A function module to get quadtree results for 2D indexing system. Returns ensemble_df and plotting axes.

generate_temporal_bins(start, end, step, bin_interval, temporal_bin_start_jitter='adaptive')

Generate random temporal bins that splits the data

Parameters:

  • start (Union[float, int]) –

    start of the temporal sequence

  • end (Union[float, int]) –

    end of the temporal sequence

  • step (Union[float, int]) –

    step of the sliding window

  • bin_interval (Union[float, int]) –

    size of the sliding window

  • temporal_bin_start_jitter (Union[float, int, str], default: 'adaptive' ) –

    jitter of the start of the sliding window. If 'adaptive', a random jitter of range (-bin_interval, 0) will be generated for the start.

Returns:

  • list

    A list of tuple. Start and end of each temporal bin.

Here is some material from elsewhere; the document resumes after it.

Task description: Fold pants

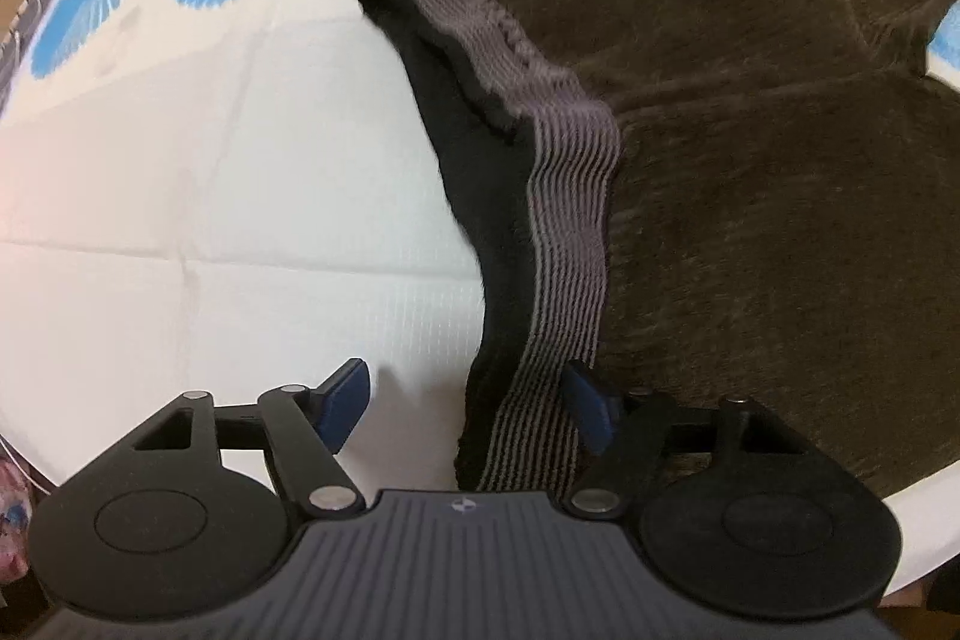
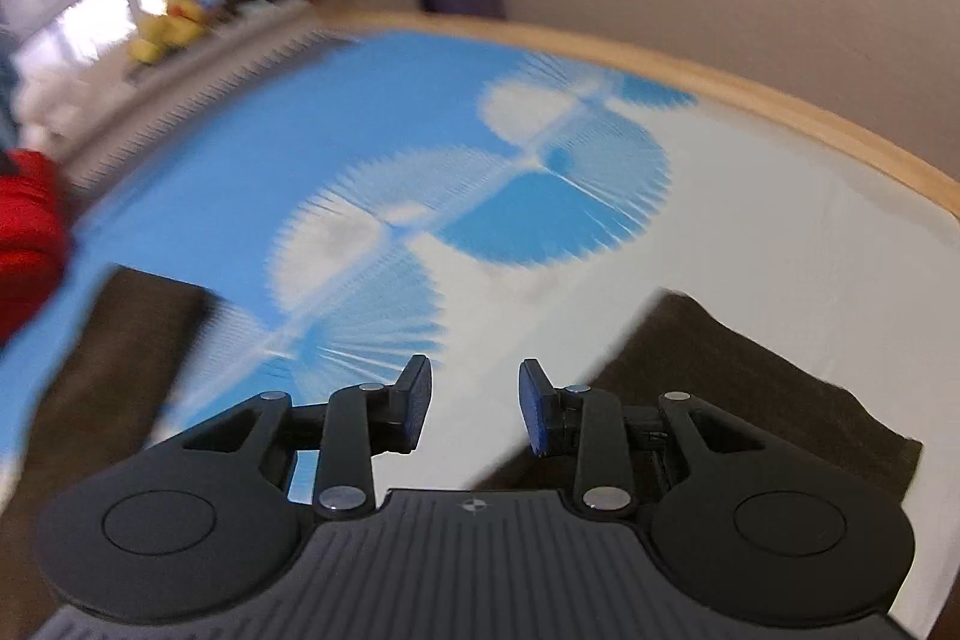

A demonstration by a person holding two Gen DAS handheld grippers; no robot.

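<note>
The brown pants (image 1: 750, 196) lie spread on the blue-and-white bedsheet (image 1: 210, 172), their striped waistband (image 1: 558, 244) between the left gripper's (image 1: 468, 403) parted jaws, untouched, while the right gripper (image 2: 474, 406) hovers above the pants, empty and released

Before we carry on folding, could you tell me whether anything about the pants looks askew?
Yes: the striped waistband of the pants gapes open and curves crookedly on the bedspread, showing the dark inside, so the top edge is not flat.
</note>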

Source code in stemflow/utils/quadtree.py
def generate_temporal_bins(
    start: Union[float, int],
    end: Union[float, int],
    step: Union[float, int],
    bin_interval: Union[float, int],
    temporal_bin_start_jitter: Union[float, int, str] = "adaptive",
) -> list:
    """Generate random temporal bins that splits the data

    Args:
        start:
            start of the temporal sequence
        end:
            end of the temporal sequence
        step:
            step of the sliding window
        bin_interval:
            size of the sliding window
        temporal_bin_start_jitter:
            jitter of the start of the sliding window.
            If 'adaptive', a random jitter of range (-bin_interval, 0) will be generated
            for the start.

    Returns:
        A list of tuple. Start and end of each temporal bin.

    """
    bin_interval = bin_interval  # 50
    step = step  # 20

    jit = check_transform_temporal_bin_start_jitter(temporal_bin_start_jitter, bin_interval)

    start = start - jit
    bin_list = []

    i = 0
    while True:
        s = start + i * step
        e = s + bin_interval
        if s >= end:
            break
        bin_list.append((s, e))
        i += 1

    return bin_list

get_one_ensemble_quadtree(ensemble_count, data, Spatio1='longitude', Spatio2='latitude', Temporal1='DOY', size=1, grid_len=None, grid_len_lon_upper_threshold=25, grid_len_lon_lower_threshold=5, grid_len_lat_upper_threshold=25, grid_len_lat_lower_threshold=5, points_lower_threshold=50, temporal_start=1, temporal_end=366, temporal_step=20, temporal_bin_interval=50, temporal_bin_start_jitter='adaptive', spatio_bin_jitter_magnitude='adaptive', save_gridding_plot=True, ax=None, plot_empty=False)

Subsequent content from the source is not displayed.